■ **Records supplied**:
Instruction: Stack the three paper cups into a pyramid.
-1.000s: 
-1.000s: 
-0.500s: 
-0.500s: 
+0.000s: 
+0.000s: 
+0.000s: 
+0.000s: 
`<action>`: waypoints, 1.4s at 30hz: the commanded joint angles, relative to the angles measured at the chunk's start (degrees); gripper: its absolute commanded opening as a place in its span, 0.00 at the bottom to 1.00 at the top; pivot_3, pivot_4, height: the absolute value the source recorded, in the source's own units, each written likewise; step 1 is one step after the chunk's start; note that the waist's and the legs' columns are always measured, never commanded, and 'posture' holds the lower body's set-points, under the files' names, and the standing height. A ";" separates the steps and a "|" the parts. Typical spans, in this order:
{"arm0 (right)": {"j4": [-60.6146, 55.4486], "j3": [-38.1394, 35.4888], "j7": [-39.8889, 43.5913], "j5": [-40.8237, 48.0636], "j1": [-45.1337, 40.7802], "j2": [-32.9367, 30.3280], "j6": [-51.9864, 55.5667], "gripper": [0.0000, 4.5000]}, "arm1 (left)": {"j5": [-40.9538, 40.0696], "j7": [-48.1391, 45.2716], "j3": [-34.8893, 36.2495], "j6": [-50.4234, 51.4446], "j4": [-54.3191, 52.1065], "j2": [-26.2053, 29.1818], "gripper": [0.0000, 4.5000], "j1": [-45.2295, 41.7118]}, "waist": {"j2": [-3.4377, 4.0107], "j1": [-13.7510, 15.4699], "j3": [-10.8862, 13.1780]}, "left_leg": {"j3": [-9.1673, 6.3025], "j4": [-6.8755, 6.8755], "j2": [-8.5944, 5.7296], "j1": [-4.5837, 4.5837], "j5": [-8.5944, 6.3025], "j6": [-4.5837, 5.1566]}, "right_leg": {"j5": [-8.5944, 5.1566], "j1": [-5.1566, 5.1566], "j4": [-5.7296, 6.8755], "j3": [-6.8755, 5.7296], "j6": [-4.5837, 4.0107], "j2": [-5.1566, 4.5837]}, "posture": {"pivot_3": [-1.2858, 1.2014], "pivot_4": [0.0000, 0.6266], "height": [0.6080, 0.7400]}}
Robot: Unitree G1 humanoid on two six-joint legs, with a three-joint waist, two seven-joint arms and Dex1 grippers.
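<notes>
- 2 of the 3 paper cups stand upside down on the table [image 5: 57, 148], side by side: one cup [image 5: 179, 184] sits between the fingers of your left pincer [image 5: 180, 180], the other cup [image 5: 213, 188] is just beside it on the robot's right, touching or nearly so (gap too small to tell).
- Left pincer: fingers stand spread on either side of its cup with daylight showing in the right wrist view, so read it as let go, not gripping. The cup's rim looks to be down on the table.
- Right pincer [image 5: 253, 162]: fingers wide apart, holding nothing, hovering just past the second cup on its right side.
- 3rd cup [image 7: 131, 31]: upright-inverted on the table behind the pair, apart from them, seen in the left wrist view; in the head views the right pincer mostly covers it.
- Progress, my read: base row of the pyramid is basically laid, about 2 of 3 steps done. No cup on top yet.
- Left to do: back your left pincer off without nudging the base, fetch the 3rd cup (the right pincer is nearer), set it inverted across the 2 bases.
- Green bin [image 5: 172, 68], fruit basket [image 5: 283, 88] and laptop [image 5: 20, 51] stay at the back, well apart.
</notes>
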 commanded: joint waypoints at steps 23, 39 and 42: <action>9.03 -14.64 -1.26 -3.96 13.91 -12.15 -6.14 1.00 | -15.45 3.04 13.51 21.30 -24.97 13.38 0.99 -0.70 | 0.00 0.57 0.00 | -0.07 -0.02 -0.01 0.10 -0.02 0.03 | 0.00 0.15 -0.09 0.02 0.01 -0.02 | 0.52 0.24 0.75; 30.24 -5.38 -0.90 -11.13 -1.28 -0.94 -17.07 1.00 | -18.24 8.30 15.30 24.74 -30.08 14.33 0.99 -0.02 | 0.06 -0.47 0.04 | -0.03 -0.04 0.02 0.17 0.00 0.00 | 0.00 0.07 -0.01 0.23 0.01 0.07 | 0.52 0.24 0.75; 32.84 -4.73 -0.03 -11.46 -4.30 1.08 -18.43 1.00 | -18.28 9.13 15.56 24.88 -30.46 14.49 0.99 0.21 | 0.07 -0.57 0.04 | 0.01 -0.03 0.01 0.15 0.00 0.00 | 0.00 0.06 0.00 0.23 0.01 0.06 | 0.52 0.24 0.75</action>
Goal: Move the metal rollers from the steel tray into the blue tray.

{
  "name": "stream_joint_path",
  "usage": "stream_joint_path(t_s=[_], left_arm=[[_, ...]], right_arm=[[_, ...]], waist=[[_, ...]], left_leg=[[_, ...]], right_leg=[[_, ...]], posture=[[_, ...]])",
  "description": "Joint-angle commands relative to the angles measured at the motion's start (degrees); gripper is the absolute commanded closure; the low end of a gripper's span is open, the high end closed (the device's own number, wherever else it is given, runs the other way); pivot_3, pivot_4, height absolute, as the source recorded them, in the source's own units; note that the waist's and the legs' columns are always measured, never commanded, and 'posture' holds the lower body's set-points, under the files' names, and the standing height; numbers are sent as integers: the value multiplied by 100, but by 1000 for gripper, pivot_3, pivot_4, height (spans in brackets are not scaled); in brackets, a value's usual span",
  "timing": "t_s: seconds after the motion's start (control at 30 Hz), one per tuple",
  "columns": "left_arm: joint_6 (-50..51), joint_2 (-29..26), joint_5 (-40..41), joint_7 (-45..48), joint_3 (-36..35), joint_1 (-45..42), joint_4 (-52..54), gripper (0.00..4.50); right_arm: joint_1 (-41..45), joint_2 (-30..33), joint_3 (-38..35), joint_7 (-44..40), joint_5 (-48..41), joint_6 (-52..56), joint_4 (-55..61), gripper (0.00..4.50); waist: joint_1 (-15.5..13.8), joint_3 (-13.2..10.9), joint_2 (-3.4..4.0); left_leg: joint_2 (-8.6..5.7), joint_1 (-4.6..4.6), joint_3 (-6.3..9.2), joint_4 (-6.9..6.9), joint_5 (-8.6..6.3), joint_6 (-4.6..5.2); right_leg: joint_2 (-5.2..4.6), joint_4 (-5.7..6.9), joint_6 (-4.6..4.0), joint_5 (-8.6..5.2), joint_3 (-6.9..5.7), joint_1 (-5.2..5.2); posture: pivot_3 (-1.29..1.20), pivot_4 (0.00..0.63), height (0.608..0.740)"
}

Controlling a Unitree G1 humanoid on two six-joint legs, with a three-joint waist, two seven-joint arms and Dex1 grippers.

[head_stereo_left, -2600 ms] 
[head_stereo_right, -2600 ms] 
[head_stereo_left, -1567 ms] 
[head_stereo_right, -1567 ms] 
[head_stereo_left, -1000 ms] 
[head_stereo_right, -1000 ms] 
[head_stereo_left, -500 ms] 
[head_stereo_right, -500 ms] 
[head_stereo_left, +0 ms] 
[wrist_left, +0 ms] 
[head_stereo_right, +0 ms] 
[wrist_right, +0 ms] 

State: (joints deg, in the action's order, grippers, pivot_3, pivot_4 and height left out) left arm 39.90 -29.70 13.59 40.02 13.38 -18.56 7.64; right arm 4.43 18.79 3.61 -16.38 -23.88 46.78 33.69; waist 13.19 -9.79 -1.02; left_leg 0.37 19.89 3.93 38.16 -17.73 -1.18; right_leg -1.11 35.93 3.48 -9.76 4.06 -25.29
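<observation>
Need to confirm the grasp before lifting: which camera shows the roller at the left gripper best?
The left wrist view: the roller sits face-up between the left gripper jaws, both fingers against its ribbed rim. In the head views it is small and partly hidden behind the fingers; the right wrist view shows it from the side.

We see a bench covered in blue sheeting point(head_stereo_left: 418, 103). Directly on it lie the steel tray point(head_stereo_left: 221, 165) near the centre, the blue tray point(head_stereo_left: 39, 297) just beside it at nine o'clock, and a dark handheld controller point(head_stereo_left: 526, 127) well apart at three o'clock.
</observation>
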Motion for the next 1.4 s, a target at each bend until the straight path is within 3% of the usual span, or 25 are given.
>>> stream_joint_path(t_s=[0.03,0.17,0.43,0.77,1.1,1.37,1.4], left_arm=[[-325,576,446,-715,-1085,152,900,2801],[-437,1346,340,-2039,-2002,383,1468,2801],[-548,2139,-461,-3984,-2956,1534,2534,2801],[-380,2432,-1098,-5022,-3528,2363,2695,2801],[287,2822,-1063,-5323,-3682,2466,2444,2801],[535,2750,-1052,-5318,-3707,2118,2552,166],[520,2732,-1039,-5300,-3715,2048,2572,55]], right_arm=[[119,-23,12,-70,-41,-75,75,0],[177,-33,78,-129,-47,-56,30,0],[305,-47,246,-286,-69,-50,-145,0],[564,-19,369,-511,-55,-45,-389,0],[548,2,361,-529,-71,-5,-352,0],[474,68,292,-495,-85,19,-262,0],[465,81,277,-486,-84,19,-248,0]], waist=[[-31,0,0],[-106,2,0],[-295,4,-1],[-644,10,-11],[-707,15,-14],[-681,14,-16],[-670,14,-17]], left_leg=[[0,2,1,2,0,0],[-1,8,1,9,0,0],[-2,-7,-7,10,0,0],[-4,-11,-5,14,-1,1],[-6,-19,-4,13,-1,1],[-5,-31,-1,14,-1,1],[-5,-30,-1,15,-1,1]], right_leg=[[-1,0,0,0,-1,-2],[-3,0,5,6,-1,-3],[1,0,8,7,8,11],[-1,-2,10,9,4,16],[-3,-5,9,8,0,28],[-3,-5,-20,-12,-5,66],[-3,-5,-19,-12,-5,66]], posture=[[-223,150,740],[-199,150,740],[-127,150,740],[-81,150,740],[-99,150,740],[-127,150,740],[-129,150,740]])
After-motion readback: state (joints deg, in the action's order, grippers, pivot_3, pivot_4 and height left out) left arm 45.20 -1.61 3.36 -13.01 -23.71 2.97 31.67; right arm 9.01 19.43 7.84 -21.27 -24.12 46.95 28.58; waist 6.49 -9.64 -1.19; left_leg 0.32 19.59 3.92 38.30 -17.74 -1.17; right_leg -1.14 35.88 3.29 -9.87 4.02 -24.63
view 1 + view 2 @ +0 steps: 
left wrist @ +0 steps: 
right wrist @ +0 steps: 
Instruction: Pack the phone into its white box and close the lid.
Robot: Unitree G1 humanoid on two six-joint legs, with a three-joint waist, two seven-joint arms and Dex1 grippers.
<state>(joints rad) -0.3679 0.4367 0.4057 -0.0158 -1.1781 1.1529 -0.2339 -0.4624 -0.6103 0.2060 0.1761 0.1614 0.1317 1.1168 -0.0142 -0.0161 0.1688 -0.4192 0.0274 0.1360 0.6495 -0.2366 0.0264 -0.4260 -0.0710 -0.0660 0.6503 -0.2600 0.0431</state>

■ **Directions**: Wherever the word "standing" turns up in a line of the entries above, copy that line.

■ **Task result**:
`<action>`: waypoints, 1.4s at 30hz: the commanded joint angles, relative to the angles measured at the chunk's start (degrees); gripper: its absolute commanded opening as a place in its span, 0.00 at the bottom to 1.00 at the top; pivot_3, pivot_4, height: the absolute value the source recorded, in the source's own units, each written likewise; step 1 is one step after the chunk's start; note that the waist's and the legs' columns are always measured, never commanded, and 'posture' holds the lower body's set-points, under the files' names, and the standing height. A ";" separates the steps and a "|" the parts. Typical spans, in this order:
  "description": "Joint-angle commands relative to the angles measured at the motion's start (degrees); gripper is the absolute commanded closure; the low end of a gripper's span is open, the high end closed (the device's own number, wherever else it is given, runs the other way); pivot_3, pivot_4, height absolute, as the source recorded them, in the source's own units; note that the waist's and the legs' columns are always measured, never commanded, and 'posture' holds the lower body's set-points, under the files' names, and the standing height; numbers are sent as integers: the value multiplied by 100, but by 1000 for gripper, pivot_3, pivot_4, height (spans in brackets are not scaled); in brackets, a value's usual span",

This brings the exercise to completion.